Ch. 6 notes for S&W, STAT 535

Some Comments about Chapter 6 of Samuels & Witmer

Section 6.1

(p. 179) The 1st paragraph is a good summary of some things that have been touched on before. With Ch. 6 we will start to make some inferences beyond just giving the value of a point estimate. To add a bit more to what is in the paragraph, there are two strategies that will be investigated: (1) giving a point estimate, along with an estimate of its standard error in order to indicate something about the uncertainty associated with the point estimate; (2) giving an interval estimate (also known as a confidence interval) in order to have a more precise way to express an estimate in the presence of uncertainty.
(pp. 179-180, Example 6.1) Sometimes I like to refer to the estimand as the distribution mean (which is the mean of the parent distribution associated with the observed sample) instead of the population mean. In a setting like this one, it's not like we view the sample as a random sample selected from some finite population. Although I suppose that we could view the seeds used to produce the plants as being a sample that is representative of some population of seeds, since not all of the seeds produce a plant grown under the same conditions as those in the observed sample, the population corresponding to the sample seems a bit nebulous --- its members are measurements that would be made if more plants are grown from different seeds under the same conditions. Because of this, I like to view the observations as the observed values of random variables that have some distribution --- and if more plants are grown under the same conditions, their stem length measurements would be the observed values of other random variables having the same distribution. *** The last two sentences of the example (on p. 180) serve to remind us of some things that have been stated previously.

Section 6.2

(p. 180) I'm one of the "Some statisticians" referred to in the footnote --- the standard error is the actual standard deviation of the statistic's sampling distribution, and not the estimate of this value. (Note: If one considers just a single random variable, one can refer to its standard deviation. But the standard deviation of a statistic, which is just a function of a sample of random variables, is called its standard error --- but its just a standard deviation. Calling it the standard error makes it less confusing since we sometimes want to also refer to the standard deviation of the parent distribution of the data.)
(p. 181, paragraph following the first example) If an estimator has approximately a normal distribution, then in many cases it'll take a value within one standard error of the estimand with a probability of about 0.68, and it'll take a value within two standard errors of the estimand with a probability of about 0.95. But the sampling distribution of some estimators is not approximately normal, and in these cases the standard error isn't as meaningful, and it's better to find some way to give a confidence interval. *** Also, the last sentence of the paragraph touches upon some important points.
(p. 181, Standard Error Versus Standard Deviation) This paragraph relates to the parenthetical note I have above in my comments about p. 180. One thing to keep in mind is that almost every statistic has a standard error --- not just the sample mean.

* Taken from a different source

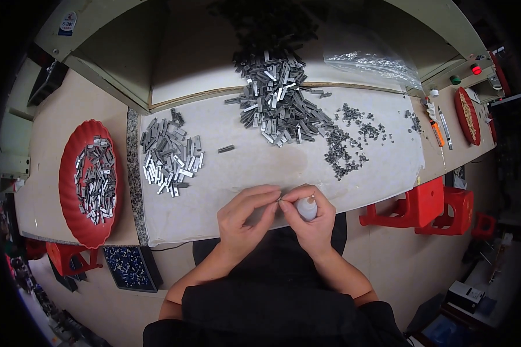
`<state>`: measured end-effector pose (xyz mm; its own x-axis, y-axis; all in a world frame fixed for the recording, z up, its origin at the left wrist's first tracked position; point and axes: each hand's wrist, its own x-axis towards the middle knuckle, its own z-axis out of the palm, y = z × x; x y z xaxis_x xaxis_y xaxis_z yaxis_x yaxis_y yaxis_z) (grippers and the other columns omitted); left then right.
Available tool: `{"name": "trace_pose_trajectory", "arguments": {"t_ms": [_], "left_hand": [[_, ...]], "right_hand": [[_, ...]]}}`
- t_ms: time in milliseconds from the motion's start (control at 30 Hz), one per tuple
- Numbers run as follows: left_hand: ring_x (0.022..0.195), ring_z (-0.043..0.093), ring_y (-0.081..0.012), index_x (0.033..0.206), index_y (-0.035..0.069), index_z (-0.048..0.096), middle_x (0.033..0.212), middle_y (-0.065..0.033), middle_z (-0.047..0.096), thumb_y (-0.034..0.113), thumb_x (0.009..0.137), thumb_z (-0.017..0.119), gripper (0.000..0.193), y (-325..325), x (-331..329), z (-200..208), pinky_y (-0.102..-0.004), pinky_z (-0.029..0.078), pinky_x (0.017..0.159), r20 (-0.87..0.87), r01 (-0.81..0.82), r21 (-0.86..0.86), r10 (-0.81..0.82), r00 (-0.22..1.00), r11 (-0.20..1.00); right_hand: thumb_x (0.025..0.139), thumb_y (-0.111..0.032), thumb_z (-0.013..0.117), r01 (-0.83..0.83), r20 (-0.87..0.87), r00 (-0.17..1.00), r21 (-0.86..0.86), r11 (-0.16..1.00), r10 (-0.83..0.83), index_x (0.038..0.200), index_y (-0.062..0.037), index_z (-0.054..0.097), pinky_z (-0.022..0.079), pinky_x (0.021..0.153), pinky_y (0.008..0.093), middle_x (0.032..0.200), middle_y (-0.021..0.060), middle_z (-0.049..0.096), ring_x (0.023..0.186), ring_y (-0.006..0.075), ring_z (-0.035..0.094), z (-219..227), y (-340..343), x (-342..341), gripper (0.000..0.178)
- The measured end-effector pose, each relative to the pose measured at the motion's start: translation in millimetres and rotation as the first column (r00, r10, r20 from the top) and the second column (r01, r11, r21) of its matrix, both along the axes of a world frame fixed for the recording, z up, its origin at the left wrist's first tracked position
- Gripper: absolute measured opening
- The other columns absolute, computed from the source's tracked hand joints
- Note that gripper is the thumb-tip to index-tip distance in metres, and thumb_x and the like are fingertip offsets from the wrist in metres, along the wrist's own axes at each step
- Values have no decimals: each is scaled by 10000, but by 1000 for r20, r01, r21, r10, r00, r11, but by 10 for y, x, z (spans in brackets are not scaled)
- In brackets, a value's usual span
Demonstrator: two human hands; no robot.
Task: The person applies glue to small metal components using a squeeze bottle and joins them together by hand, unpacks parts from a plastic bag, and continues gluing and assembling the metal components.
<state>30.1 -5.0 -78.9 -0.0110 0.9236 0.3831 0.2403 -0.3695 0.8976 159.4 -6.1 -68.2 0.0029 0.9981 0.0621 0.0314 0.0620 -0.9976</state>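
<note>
My left hand point(242, 217) is closed in a pinch at the table's front edge. Its fingertips meet those of my right hand point(317, 231) around something small and dark, too small to name. Tucked in the curled fingers of my right hand is a small white bottle point(306, 209) with a brownish tip. Beyond the hands lies a single grey metal piece point(226, 148). A heap of slotted grey metal pieces point(281, 107) rises at the centre back, with a smaller pile of similar pieces point(171, 153) to the left. Tiny dark metal parts point(342, 151) are scattered at the right.
A red scalloped tray point(66, 191) of metal pieces sits far left. At the right are an orange-handled tool point(436, 132), a pen-like stick point(446, 126) and another red tray point(461, 115). Clear plastic bags point(379, 65) lie at the back. Red stools point(414, 205) stand beside the table.
</note>
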Motion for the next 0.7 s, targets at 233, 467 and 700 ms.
{"name": "trace_pose_trajectory", "arguments": {"t_ms": [233,467,700], "left_hand": [[766,613,-214,847,-16,607,870,-124,616,-69,666,622,189,27,20,-16,-255,490,649,-91,-20,92,28,995,996],[831,595,-204,876,-41,591,892,-147,609,-80,708,593,173,-9,-13,-1,-256,469,718,15,31,-73,-30,999,997],[864,579,-201,898,-35,590,910,-145,602,-83,727,566,179,-11,-41,-15,-265,457,748,156,138,-117,-119,980,983]], "right_hand": [[727,26,614,16,7,1000,-46,999,-16,768,-9,528,379,577,182,718,23,546,646,55,472,4,22,-5,101],[738,2,620,-6,-150,989,-71,997,-5,785,-2,558,423,642,202,758,40,588,709,71,529,-57,10,68,78],[751,-1,613,-68,-188,981,-114,991,46,819,3,573,418,665,202,789,41,591,729,77,527,-11,24,78,79]]}}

Because of this, one shouldn't just say or write standard error unless it is clear what estimator is being referred to --- if there would be any doubt, better to put standard error of the sample mean (or whatever the estimator is). (Also, it isn't really proper to refer to the standard error of an estimate, since an estimate is just a number, and not a random variable. However, we can refer to the estimated standard error associated with an estimate --- it is the estimated standard error of the estimator which produced the estimate.) For estimators other than the sample mean, the standard error isn't just the standard deviation divided by the square root of n. (I've known of both students and faculty members here at GMU to make mistakes regarding this point.)
(p. 181, footnote at bottom of page) While there perhaps are other reasonable schemes, this seems like a nice one to follow. It is bad practice to report estimates based on random samples using too many digits --- it just doesn't always make sense to give 4 or 5 significant digits (see Appendix 6.1 if you need a refresher about significant digits, rounding, and scientific notation) if sampling variation results in an estimate for which there is no guarantee that even 1 or 2 significant digits are correct (with correct meaning that they match the actual unknown value being estimated). Reporting values with a lot of significant digits seems to imply more accuracy than is really warrented.
(p. 182, 2nd and 3rd lines) The phrase "the variability from one lamb to the next" isn't a good one to use here. The sample standard deviation is a measure pertaining to the dispersion of the values in a sample about the sample mean, and not really a measure giving some specific information about consecutive values in a sample.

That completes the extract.